**What to work on**
All of the data below should be printed again word for word, pictures excluded.

+++

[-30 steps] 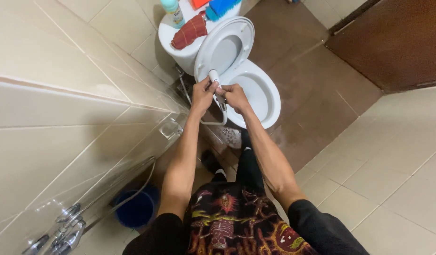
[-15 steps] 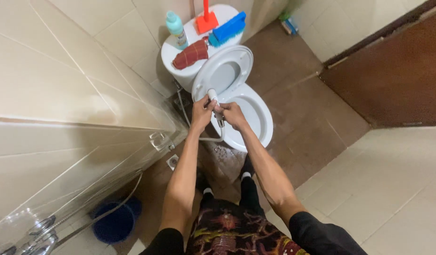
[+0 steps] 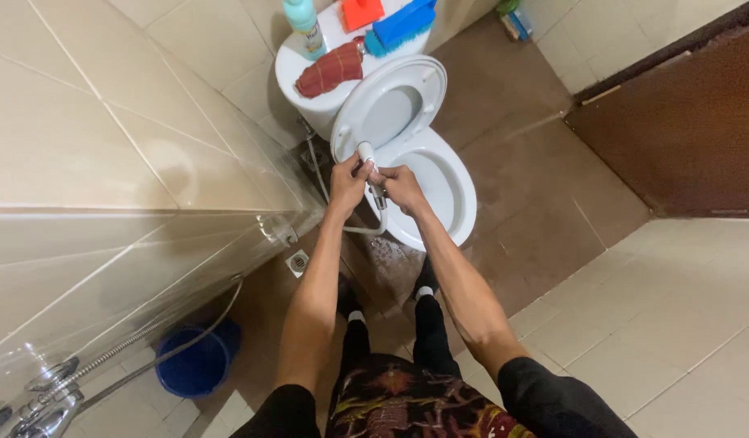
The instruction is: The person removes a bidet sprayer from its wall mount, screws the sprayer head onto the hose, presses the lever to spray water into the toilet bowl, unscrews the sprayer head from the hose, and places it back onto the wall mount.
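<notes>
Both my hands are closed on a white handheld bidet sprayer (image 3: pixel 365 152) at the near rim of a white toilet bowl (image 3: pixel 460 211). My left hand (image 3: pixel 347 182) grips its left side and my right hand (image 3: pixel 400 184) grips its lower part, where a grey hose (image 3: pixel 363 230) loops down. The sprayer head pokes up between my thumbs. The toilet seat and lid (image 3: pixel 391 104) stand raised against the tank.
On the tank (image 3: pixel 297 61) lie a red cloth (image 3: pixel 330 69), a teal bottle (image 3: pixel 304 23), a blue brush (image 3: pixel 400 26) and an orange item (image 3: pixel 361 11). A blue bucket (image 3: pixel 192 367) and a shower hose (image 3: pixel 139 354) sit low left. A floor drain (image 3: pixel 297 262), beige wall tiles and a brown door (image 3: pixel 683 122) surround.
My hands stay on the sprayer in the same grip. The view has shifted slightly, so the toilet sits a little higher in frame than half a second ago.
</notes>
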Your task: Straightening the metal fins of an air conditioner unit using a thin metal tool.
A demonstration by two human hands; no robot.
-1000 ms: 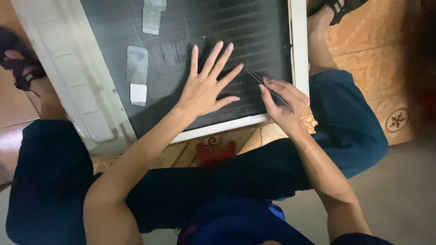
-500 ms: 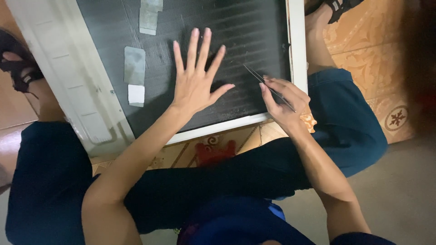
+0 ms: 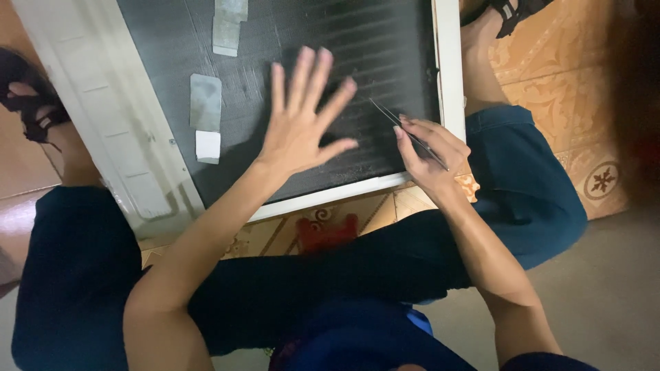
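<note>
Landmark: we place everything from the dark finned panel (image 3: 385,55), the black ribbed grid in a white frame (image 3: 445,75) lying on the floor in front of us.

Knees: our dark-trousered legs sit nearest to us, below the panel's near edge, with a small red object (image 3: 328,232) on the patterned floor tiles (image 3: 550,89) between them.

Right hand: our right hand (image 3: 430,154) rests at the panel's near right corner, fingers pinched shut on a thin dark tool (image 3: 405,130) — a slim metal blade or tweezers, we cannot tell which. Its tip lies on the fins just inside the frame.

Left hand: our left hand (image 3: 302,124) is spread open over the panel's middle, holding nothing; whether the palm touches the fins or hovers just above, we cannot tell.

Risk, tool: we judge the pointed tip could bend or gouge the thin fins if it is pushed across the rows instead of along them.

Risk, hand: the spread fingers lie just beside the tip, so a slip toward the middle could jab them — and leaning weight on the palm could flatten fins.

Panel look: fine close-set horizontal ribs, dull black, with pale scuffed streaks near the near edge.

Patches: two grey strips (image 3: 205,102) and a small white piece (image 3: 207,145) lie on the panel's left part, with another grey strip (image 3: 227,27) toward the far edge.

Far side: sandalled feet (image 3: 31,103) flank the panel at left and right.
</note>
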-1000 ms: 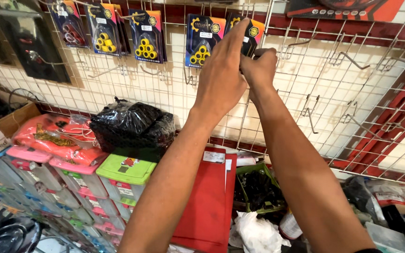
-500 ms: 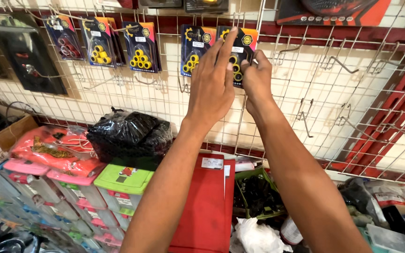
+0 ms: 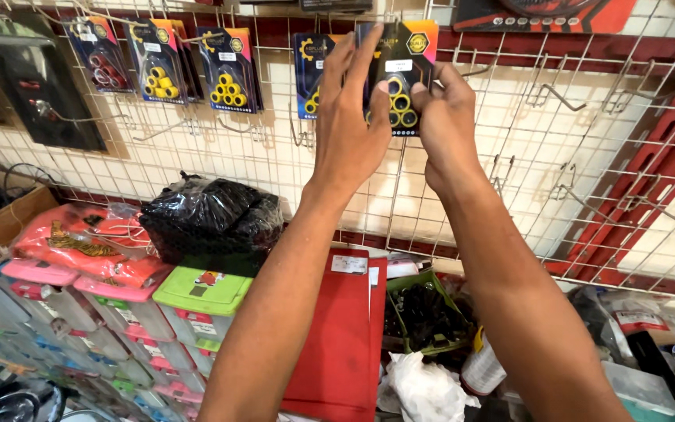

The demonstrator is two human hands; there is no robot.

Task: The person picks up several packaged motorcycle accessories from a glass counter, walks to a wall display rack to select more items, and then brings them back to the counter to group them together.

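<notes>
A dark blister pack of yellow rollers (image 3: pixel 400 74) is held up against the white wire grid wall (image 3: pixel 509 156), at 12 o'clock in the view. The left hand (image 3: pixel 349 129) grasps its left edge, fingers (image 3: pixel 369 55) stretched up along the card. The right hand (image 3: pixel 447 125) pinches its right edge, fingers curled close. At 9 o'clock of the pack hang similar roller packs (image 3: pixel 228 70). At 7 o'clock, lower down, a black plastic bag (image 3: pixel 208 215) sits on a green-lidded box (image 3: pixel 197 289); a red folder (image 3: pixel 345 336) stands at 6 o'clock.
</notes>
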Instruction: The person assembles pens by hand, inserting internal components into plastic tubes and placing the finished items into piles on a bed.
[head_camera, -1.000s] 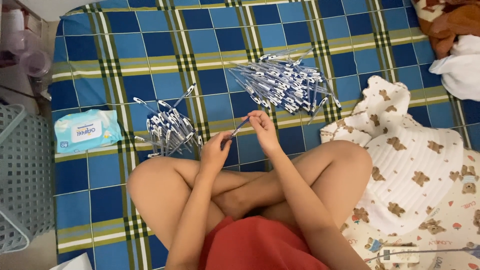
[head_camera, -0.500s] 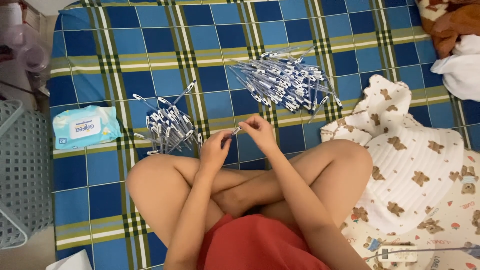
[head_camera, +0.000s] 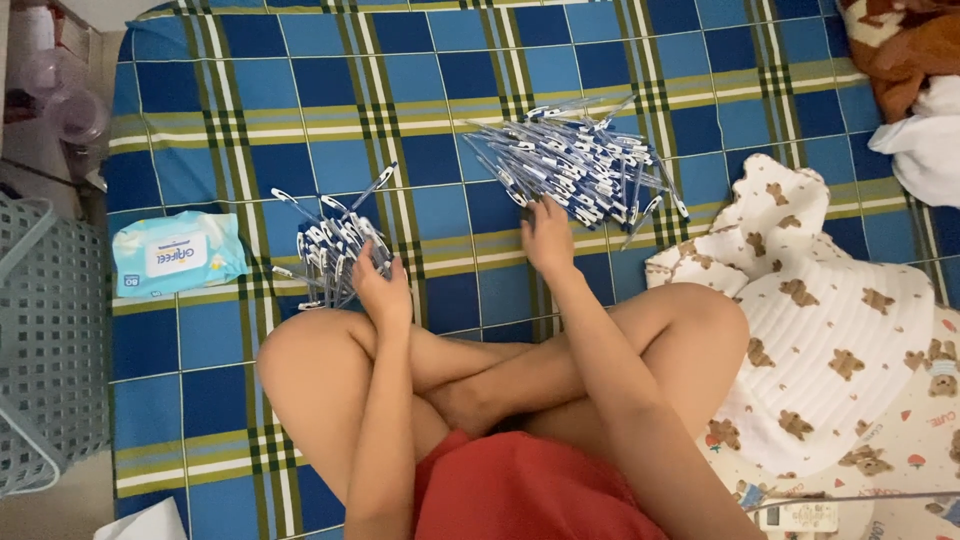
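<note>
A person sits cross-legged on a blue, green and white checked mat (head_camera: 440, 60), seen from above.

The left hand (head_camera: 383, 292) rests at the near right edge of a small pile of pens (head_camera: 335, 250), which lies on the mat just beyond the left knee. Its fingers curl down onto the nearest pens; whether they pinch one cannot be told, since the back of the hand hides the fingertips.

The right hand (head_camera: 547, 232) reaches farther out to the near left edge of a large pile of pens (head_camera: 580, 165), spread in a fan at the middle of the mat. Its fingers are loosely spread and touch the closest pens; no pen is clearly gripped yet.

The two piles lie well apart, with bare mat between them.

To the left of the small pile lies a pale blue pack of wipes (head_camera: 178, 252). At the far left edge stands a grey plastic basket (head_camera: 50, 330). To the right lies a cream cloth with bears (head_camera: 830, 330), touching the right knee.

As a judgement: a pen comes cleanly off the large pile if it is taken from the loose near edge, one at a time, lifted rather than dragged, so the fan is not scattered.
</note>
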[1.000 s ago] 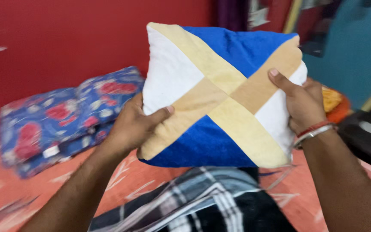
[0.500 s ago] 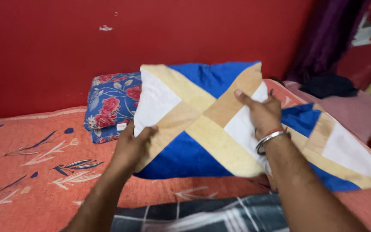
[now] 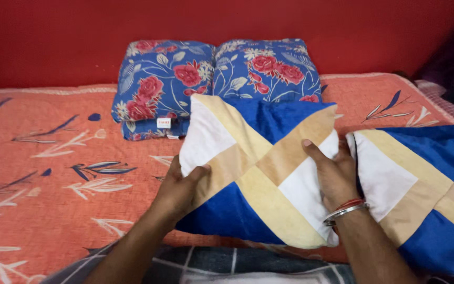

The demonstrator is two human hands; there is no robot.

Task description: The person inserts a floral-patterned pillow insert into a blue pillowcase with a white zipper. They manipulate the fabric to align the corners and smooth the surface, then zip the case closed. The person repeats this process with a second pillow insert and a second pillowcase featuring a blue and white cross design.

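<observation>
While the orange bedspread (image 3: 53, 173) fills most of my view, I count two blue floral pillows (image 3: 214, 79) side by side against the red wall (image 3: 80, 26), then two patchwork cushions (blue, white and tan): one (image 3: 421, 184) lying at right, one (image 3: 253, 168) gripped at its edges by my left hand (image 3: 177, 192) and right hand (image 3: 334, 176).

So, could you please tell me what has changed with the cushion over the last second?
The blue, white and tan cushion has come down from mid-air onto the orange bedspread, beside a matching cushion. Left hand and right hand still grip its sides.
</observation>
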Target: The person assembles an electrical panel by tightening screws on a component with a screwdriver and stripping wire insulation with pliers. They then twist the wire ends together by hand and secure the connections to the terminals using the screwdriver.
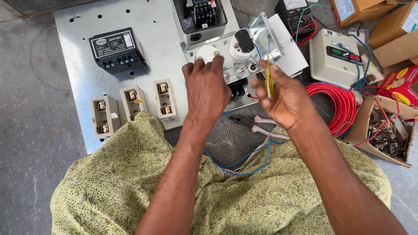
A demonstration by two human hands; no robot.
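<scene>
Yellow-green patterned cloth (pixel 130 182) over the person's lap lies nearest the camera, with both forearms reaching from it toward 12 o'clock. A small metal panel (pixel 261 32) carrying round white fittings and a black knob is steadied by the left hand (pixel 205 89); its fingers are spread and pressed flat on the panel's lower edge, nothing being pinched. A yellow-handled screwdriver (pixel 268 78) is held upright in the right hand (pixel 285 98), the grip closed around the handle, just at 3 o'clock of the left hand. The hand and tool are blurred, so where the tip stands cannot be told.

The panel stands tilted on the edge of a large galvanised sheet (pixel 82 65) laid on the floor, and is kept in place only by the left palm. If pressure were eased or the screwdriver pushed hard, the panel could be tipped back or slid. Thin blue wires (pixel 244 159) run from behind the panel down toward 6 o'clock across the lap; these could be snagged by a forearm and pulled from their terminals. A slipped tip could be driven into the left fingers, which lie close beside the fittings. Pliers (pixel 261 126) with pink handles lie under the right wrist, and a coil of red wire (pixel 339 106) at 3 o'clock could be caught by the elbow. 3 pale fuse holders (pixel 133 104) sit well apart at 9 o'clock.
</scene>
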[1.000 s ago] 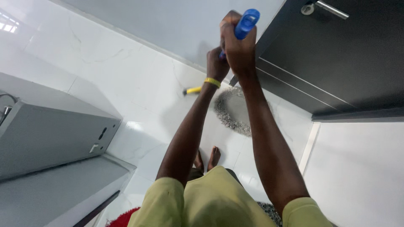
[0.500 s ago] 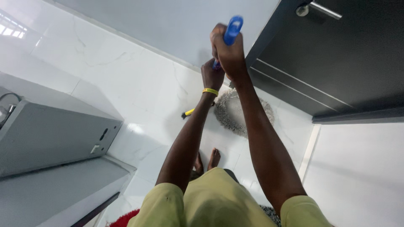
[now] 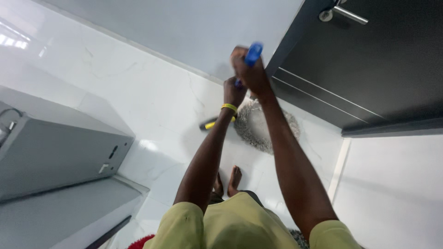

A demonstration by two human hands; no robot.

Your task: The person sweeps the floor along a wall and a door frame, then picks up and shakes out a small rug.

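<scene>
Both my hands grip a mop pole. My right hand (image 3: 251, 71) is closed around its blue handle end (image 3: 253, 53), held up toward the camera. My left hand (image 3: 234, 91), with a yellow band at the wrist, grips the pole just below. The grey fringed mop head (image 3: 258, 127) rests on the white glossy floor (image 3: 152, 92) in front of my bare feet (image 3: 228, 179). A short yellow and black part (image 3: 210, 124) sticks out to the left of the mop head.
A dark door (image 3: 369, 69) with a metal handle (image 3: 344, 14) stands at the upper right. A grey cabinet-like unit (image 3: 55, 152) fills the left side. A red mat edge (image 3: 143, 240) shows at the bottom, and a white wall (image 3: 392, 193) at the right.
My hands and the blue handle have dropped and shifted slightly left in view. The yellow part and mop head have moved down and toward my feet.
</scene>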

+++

**Output below**
[-30 steps] 
[-15 steps] 
[+0 steps] 
The instruction is: The person removes a bidet sprayer from its wall mount, screws the sprayer head onto the hose, presses the lever to spray water into the toilet bowl, unscrews the sprayer head from the hose, and places it back onto the wall mount.
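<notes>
Both my hands are closed on a white handheld bidet sprayer (image 3: pixel 365 152) at the near rim of a white toilet bowl (image 3: pixel 460 211). My left hand (image 3: pixel 347 182) grips its left side and my right hand (image 3: pixel 400 184) grips its lower part, where a grey hose (image 3: pixel 363 230) loops down. The sprayer head pokes up between my thumbs. The toilet seat and lid (image 3: pixel 391 104) stand raised against the tank.
On the tank (image 3: pixel 297 61) lie a red cloth (image 3: pixel 330 69), a teal bottle (image 3: pixel 304 23), a blue brush (image 3: pixel 400 26) and an orange item (image 3: pixel 361 11). A blue bucket (image 3: pixel 192 367) and a shower hose (image 3: pixel 139 354) sit low left. A floor drain (image 3: pixel 297 262), beige wall tiles and a brown door (image 3: pixel 683 122) surround.
My hands stay on the sprayer in the same grip. The view has shifted slightly, so the toilet sits a little higher in frame than half a second ago.
</notes>
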Your task: Straightening the metal fins of an air conditioner unit using a thin metal tool.
A demonstration by two human hands; no robot.
-1000 ms: 
-500 ms: 
+0 ms: 
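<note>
Landmark: we place everything from the dark finned panel (image 3: 385,55), the black ribbed grid in a white frame (image 3: 445,75) lying on the floor in front of us.

Knees: our dark-trousered legs sit nearest to us, below the panel's near edge, with a small red object (image 3: 328,232) on the patterned floor tiles (image 3: 550,89) between them.

Right hand: our right hand (image 3: 430,154) rests at the panel's near right corner, fingers pinched shut on a thin dark tool (image 3: 405,130) — a slim metal blade or tweezers, we cannot tell which. Its tip lies on the fins just inside the frame.

Left hand: our left hand (image 3: 302,124) is spread open over the panel's middle, holding nothing; whether the palm touches the fins or hovers just above, we cannot tell.

Risk, tool: we judge the pointed tip could bend or gouge the thin fins if it is pushed across the rows instead of along them.

Risk, hand: the spread fingers lie just beside the tip, so a slip toward the middle could jab them — and leaning weight on the palm could flatten fins.

Panel look: fine close-set horizontal ribs, dull black, with pale scuffed streaks near the near edge.

Patches: two grey strips (image 3: 205,102) and a small white piece (image 3: 207,145) lie on the panel's left part, with another grey strip (image 3: 227,27) toward the far edge.

Far side: sandalled feet (image 3: 31,103) flank the panel at left and right.
</note>
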-1000 ms: 
-500 ms: 
+0 ms: 

The demonstrator is two human hands; there is no robot.

Task: The person picks up several packaged motorcycle accessories from a glass counter, walks to a wall display rack to select more items, and then brings them back to the counter to group them together.

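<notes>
A dark blister pack of yellow rollers (image 3: pixel 400 74) is held up against the white wire grid wall (image 3: pixel 509 156), at 12 o'clock in the view. The left hand (image 3: pixel 349 129) grasps its left edge, fingers (image 3: pixel 369 55) stretched up along the card. The right hand (image 3: pixel 447 125) pinches its right edge, fingers curled close. At 9 o'clock of the pack hang similar roller packs (image 3: pixel 228 70). At 7 o'clock, lower down, a black plastic bag (image 3: pixel 208 215) sits on a green-lidded box (image 3: pixel 197 289); a red folder (image 3: pixel 345 336) stands at 6 o'clock.
</notes>
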Instruction: The person assembles pens by hand, inserting internal components into plastic tubes and placing the finished items into piles on a bed.
[head_camera, -1.000s] 
[head_camera, -0.500s] 
[head_camera, +0.000s] 
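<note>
A person sits cross-legged on a blue, green and white checked mat (head_camera: 440, 60), seen from above.

The left hand (head_camera: 383, 292) rests at the near right edge of a small pile of pens (head_camera: 335, 250), which lies on the mat just beyond the left knee. Its fingers curl down onto the nearest pens; whether they pinch one cannot be told, since the back of the hand hides the fingertips.

The right hand (head_camera: 547, 232) reaches farther out to the near left edge of a large pile of pens (head_camera: 580, 165), spread in a fan at the middle of the mat. Its fingers are loosely spread and touch the closest pens; no pen is clearly gripped yet.

The two piles lie well apart, with bare mat between them.

To the left of the small pile lies a pale blue pack of wipes (head_camera: 178, 252). At the far left edge stands a grey plastic basket (head_camera: 50, 330). To the right lies a cream cloth with bears (head_camera: 830, 330), touching the right knee.

As a judgement: a pen comes cleanly off the large pile if it is taken from the loose near edge, one at a time, lifted rather than dragged, so the fan is not scattered.
</note>
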[1.000 s ago] 
[0.500 s ago] 
[now] 

The demonstrator is two human hands; there is no robot.

Task description: The person inserts a floral-patterned pillow insert into a blue pillowcase with a white zipper. They manipulate the fabric to align the corners and smooth the surface, then zip the case closed. The person repeats this process with a second pillow insert and a second pillowcase featuring a blue and white cross design.

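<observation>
While the orange bedspread (image 3: 53, 173) fills most of my view, I count two blue floral pillows (image 3: 214, 79) side by side against the red wall (image 3: 80, 26), then two patchwork cushions (blue, white and tan): one (image 3: 421, 184) lying at right, one (image 3: 253, 168) gripped at its edges by my left hand (image 3: 177, 192) and right hand (image 3: 334, 176).

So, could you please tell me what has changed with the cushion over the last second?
The blue, white and tan cushion has come down from mid-air onto the orange bedspread, beside a matching cushion. Left hand and right hand still grip its sides.
</observation>
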Target: The person assembles an electrical panel by tightening screws on a component with a screwdriver and stripping wire insulation with pliers. They then twist the wire ends together by hand and secure the connections to the terminals using the screwdriver.
A demonstration by two human hands; no robot.
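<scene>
Yellow-green patterned cloth (pixel 130 182) over the person's lap lies nearest the camera, with both forearms reaching from it toward 12 o'clock. A small metal panel (pixel 261 32) carrying round white fittings and a black knob is steadied by the left hand (pixel 205 89); its fingers are spread and pressed flat on the panel's lower edge, nothing being pinched. A yellow-handled screwdriver (pixel 268 78) is held upright in the right hand (pixel 285 98), the grip closed around the handle, just at 3 o'clock of the left hand. The hand and tool are blurred, so where the tip stands cannot be told.

The panel stands tilted on the edge of a large galvanised sheet (pixel 82 65) laid on the floor, and is kept in place only by the left palm. If pressure were eased or the screwdriver pushed hard, the panel could be tipped back or slid. Thin blue wires (pixel 244 159) run from behind the panel down toward 6 o'clock across the lap; these could be snagged by a forearm and pulled from their terminals. A slipped tip could be driven into the left fingers, which lie close beside the fittings. Pliers (pixel 261 126) with pink handles lie under the right wrist, and a coil of red wire (pixel 339 106) at 3 o'clock could be caught by the elbow. 3 pale fuse holders (pixel 133 104) sit well apart at 9 o'clock.
</scene>
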[1.000 s ago] 
[0.500 s ago] 
[now] 

A demonstration by two human hands; no robot.

Your task: The person sweeps the floor along a wall and a door frame, then picks up and shakes out a small rug.

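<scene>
Both my hands grip a mop pole. My right hand (image 3: 251, 71) is closed around its blue handle end (image 3: 253, 53), held up toward the camera. My left hand (image 3: 234, 91), with a yellow band at the wrist, grips the pole just below. The grey fringed mop head (image 3: 258, 127) rests on the white glossy floor (image 3: 152, 92) in front of my bare feet (image 3: 228, 179). A short yellow and black part (image 3: 210, 124) sticks out to the left of the mop head.
A dark door (image 3: 369, 69) with a metal handle (image 3: 344, 14) stands at the upper right. A grey cabinet-like unit (image 3: 55, 152) fills the left side. A red mat edge (image 3: 143, 240) shows at the bottom, and a white wall (image 3: 392, 193) at the right.
My hands and the blue handle have dropped and shifted slightly left in view. The yellow part and mop head have moved down and toward my feet.
</scene>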

This exercise has no more to it.